> [Activity]:
Work out how many lines in the listing below carry the word "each". Give that number alone.

> [Information shown]:
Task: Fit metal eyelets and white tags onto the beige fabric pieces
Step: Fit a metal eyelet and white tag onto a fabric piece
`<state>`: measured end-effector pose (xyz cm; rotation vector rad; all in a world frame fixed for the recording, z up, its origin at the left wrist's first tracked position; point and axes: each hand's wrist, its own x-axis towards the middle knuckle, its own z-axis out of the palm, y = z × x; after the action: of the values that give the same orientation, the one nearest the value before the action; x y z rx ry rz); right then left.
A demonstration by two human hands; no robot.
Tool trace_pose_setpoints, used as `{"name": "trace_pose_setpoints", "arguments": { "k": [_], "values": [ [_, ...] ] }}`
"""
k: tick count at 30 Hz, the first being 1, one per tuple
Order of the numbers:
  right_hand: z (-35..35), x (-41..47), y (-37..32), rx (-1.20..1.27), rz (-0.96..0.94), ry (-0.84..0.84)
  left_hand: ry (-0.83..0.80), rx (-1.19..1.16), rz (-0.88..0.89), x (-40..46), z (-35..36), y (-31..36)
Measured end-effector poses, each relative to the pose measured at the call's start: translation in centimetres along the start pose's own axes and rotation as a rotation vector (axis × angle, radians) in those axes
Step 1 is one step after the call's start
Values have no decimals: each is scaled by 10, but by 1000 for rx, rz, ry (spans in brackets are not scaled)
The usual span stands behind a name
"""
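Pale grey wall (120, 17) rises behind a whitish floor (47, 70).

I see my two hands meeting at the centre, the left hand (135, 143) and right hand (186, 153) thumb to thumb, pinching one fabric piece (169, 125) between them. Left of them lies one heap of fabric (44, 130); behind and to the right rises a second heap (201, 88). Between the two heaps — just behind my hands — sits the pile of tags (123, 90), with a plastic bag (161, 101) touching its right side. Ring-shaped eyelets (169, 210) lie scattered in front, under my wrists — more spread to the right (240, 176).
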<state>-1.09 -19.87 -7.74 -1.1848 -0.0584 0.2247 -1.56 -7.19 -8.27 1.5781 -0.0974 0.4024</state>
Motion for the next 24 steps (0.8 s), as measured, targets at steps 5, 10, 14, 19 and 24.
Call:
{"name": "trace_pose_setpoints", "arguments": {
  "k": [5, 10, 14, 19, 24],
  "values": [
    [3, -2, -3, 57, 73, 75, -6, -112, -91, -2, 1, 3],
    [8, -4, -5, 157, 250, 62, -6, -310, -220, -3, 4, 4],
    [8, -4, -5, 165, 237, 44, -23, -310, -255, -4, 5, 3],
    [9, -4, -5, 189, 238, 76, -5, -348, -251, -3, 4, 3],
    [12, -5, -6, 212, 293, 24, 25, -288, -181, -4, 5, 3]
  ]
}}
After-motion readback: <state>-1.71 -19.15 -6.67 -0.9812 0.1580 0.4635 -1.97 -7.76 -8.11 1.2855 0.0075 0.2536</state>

> [Your solution]:
3